[Dixielandjazz] Working Hard At Playing Cool (a short history)

Stephen Barbone barbonestreet@earthlink.net
Sat, 10 Aug 2002 16:06:09 -0400

Nancy Giffen wrote: about her 80 year old dad's intro to be-bop in the

His initial impression of bebop: He said that everyone in the audience
had very serious expressions and sat very still and emotionless while
sl-o-o-owly dragging on cigarettes in l-o-o-ong holders. NO ONE was
tappin' their foot because everyone was expected to listen -- very
intently. In his view, the musicians were all "working hard" at "playing
cool," the music was lacking melody, and solos just sounded like a bunch
of scales played up and down. All of it left him cold. (Or did he mean

Question: Since I wasn't even born till '58, I'm clueless as to what was
going on in music and in the world at that time. Music history is not my
forte, so will someone older and wiser please fill me in on what the
hell happened to cause "cool" to replace "emotional" melody?
Thanks for feedback, on or off-list.

List Mates & Nancy:

He must have been in California listening to some jazz of the "Cool
School", popular in the 50s. Actually being "cool" probably started with
Pres. (Young, not Clinton). Then came sun glasses, berets and van dyke
beards. And by 1950 it evolved into a cult among all young men. "Don't
show emotion, don't cry, don't look surprised even when you are, etc.,
etc.  Be cool.

Even to the point where the Godfather (Marlon Brando) chews the hell out
of Sonny (James Caen) for showing emotion over a rival's offer, circa
1950. Be cool, fool

A cool school of Jazz developed, mainly on the West Coast of the US
(where else?). Miles did some "cool" stuff, as did Jimmie Giuffre, Bud
Shank, etc. Even Shelly Manne played some cool drums. The music was very
laid back, soft, emotionless unless you were cool and hip to it. etc. It
would have been cool to smoke a joint and listen to the 50s equivalent
of smooth, soft jazz. To hear what wasn't there.
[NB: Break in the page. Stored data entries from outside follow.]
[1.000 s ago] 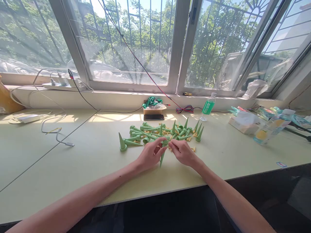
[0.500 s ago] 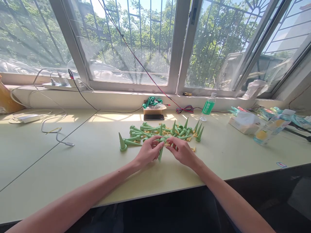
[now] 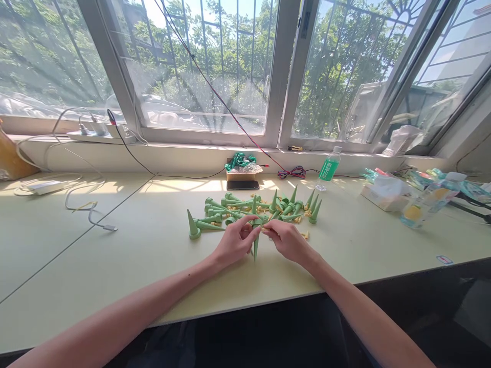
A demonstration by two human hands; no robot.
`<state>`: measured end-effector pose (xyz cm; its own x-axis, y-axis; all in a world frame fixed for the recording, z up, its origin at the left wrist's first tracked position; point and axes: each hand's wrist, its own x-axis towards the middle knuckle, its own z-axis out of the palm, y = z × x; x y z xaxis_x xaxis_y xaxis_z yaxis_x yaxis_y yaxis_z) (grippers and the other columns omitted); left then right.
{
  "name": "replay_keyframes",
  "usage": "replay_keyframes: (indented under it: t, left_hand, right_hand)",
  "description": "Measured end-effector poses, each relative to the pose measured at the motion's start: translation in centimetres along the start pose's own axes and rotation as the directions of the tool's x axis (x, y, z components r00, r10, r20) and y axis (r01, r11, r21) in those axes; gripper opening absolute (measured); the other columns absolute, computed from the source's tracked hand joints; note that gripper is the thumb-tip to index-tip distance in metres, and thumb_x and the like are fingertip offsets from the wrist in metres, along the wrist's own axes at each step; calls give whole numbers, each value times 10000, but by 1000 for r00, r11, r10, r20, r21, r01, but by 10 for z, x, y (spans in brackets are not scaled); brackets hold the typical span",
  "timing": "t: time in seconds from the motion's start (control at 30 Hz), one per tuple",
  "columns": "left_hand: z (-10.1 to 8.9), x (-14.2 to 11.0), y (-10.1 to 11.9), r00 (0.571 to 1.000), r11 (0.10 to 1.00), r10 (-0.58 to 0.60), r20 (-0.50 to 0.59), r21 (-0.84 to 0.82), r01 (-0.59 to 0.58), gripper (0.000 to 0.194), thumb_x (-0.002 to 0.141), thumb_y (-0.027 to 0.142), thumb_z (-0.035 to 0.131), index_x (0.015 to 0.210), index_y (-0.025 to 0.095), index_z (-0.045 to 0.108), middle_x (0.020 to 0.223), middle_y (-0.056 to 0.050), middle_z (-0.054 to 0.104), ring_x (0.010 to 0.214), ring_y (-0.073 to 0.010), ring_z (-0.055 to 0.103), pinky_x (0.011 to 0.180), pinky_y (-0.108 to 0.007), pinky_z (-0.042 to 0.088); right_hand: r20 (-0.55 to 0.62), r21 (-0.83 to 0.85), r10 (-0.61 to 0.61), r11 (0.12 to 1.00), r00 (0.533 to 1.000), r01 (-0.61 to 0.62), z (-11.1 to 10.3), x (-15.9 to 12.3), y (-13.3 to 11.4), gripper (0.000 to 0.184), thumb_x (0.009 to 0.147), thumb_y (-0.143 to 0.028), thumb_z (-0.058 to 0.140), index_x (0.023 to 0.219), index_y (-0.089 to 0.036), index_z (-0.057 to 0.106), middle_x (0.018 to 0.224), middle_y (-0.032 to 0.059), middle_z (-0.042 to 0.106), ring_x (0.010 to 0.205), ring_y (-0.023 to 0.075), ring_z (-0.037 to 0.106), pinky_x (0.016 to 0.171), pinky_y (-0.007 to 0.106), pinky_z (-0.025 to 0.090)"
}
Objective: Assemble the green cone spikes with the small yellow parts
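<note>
Green spike (image 3: 255, 249) in left hand (image 3: 236, 240) — crowded pile (image 3: 253, 207) beyond, bottle (image 3: 329, 169) farther

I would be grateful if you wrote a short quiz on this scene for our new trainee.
1. Multiple choice: where are the fingertips of the right hand?
A, on a tissue box; B, by the wide end of a green spike; C, on a phone.

2. True or false: a bottle with a green label stands upright on the table.

3. Fill the gap: the green spike held in the left hand has its tip pointing ____ the near edge of the table (toward / away from).

Key: 1, B; 2, true; 3, toward.
</note>
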<state>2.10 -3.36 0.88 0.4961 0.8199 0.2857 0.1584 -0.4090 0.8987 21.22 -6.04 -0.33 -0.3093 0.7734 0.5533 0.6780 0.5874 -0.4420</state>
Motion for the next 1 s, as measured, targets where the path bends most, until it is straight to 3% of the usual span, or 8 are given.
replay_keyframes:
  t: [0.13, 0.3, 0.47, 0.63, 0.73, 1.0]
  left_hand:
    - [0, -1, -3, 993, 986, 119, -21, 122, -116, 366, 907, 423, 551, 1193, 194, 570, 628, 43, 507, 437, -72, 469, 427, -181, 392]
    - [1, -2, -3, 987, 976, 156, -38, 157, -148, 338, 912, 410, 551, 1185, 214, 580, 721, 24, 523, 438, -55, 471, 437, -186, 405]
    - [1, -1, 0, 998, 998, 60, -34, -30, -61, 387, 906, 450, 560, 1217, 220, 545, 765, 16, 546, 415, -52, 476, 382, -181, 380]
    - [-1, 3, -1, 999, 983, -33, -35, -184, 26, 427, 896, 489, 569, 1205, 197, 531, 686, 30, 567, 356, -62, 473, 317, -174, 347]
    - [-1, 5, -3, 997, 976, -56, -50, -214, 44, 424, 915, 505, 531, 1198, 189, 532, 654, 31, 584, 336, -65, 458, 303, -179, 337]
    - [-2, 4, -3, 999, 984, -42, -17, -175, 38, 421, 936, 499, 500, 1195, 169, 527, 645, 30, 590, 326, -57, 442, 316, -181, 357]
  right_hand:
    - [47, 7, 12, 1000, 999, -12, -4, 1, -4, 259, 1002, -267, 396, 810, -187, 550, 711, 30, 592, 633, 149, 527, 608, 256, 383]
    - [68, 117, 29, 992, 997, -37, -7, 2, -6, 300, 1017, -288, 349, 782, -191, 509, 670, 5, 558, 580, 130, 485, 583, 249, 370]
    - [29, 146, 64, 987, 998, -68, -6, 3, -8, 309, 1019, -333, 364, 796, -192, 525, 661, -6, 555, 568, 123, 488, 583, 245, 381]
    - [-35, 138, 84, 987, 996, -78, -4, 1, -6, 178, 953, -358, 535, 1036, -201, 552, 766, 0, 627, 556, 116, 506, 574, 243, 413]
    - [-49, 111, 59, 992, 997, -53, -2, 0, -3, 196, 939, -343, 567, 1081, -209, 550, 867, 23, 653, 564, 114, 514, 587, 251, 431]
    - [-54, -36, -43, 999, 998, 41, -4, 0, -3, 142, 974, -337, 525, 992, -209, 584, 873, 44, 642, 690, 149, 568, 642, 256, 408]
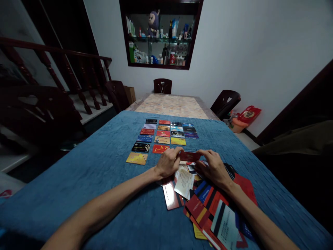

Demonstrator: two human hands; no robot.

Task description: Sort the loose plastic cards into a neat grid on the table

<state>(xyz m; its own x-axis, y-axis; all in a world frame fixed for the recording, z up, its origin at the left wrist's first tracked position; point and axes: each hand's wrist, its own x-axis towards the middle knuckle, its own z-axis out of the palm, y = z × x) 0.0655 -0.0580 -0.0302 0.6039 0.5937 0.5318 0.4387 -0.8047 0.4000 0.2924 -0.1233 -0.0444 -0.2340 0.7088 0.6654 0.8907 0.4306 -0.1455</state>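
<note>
Both my hands hold a red card between them, just above the blue cloth. My left hand pinches its left end with curled fingers. At the card's right end my right hand grips it the same way. Beyond the hands, several cards lie face up in neat rows, with a yellow card at the near left corner. Under and near my right forearm a loose heap of cards is spread over the cloth.
The cloth covers the near part of a long marble-patterned table. Dark chairs stand at the far end, the left and the right. A wall shelf holds bottles and a plush toy. A stair railing runs on the left.
</note>
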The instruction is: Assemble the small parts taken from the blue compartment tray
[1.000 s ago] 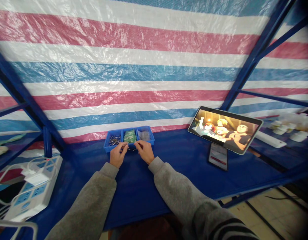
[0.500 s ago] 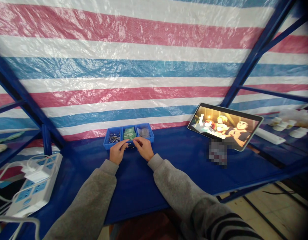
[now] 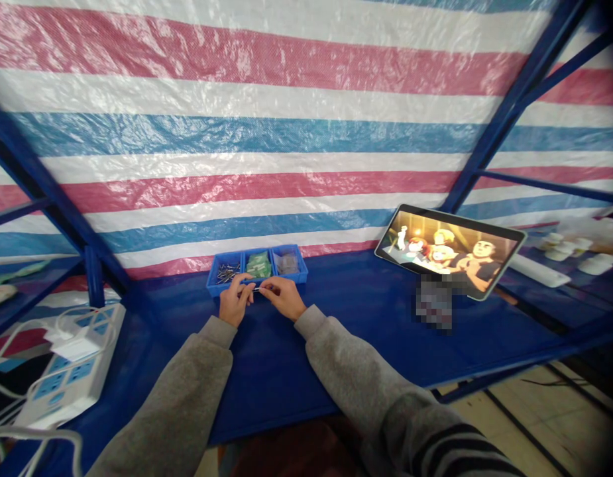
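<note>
Both hands meet just in front of the blue tray (image 3: 257, 286), which sits at the back edge of the blue bench (image 3: 366, 331), against the striped tarp (image 3: 286, 132). The left hand (image 3: 235, 302) and the right hand (image 3: 285, 298) each pinch one end of a thin metal pin (image 3: 259, 289) between thumb and fingertips, holding it level just above the bench top and close to the tray's front wall. The step in hand looks like fitting or checking a small part held between the two hands; the next move would seem to call for a steady, fine pinch, since the piece is slim and easy to drop. The pin shows only as a short, pale, shiny sliver, too small to tell its ends or whether anything is fixed to it. The tray has three compartments: the left one holds loose dark metal pins, the middle one green pieces, the right one greyish bits that cannot be made out. Towards the right of the bench a tablet (image 3: 450, 250) leans with a cartoon playing. At the left edge lies a white power strip (image 3: 67, 381) with cables plugged in.
</note>
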The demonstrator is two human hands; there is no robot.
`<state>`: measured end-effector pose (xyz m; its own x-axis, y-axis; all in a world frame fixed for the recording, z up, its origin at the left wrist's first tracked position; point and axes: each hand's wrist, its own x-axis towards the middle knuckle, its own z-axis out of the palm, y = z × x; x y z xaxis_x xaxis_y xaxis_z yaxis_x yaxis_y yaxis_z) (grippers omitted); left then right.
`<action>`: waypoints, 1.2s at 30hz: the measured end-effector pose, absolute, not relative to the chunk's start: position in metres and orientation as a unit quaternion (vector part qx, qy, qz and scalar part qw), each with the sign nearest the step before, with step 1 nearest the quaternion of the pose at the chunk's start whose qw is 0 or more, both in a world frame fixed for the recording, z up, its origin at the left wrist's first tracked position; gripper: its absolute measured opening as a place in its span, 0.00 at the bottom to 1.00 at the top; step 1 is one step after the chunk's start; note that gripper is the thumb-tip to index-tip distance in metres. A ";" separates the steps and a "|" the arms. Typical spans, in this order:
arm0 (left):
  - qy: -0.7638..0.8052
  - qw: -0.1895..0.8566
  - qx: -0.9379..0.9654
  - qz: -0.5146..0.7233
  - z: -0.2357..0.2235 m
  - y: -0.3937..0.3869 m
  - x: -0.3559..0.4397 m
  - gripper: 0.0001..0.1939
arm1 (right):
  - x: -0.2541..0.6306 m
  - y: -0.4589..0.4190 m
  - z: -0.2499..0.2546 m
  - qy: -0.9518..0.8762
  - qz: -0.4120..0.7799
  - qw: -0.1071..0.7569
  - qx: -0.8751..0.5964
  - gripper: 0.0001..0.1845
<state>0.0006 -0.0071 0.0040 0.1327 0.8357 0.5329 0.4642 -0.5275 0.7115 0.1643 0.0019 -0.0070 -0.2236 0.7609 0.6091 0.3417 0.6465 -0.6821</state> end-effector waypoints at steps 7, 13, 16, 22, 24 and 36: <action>0.461 0.124 0.724 0.497 0.003 -0.002 -0.003 0.12 | 0.167 0.000 -0.003 -0.727 0.200 0.511 -0.414 0.17; 0.480 0.120 0.711 0.500 0.000 0.002 -0.004 0.13 | 0.167 0.001 -0.004 -0.721 0.204 0.519 -0.411 0.18; 0.479 0.128 0.716 0.492 0.000 0.003 -0.005 0.14 | 0.167 0.001 -0.004 -0.719 0.206 0.521 -0.411 0.17; 0.475 0.118 0.727 0.482 0.003 0.000 -0.003 0.14 | 0.167 0.003 -0.004 -0.717 0.211 0.521 -0.413 0.13; 0.478 0.120 0.730 0.474 0.004 -0.001 -0.003 0.14 | 0.167 0.003 -0.005 -0.712 0.210 0.525 -0.416 0.12; 0.473 0.141 0.715 0.495 0.002 -0.002 -0.002 0.12 | 0.167 0.003 -0.007 -0.728 0.185 0.508 -0.422 0.16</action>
On the other hand Bop, in the 50s, hot as it was,  was already dying and
many thought that "cool" would prevail. Not so. You Dad probably went to
a "cool school" concert for aficionados and otherwise pseudo hip music
fans. He shouldn't feel badly. An entire generation of hip, emotionless
Americans. "What me worry?" grew up in the 50s in the Eisenhower years.
Now that was cool.

But, we shouldn't be too harsh. There are still many Dixieland musicians
and fans who affect "cool". You see them at festivals. on the stand and
in the audience. They look bored, remote, like wishing they were
somewhere else. And when you talk about band energy, or having fun
playing, they recoil in horror that one should be so "un cool" about the
art form. Give it time, that too will disappear.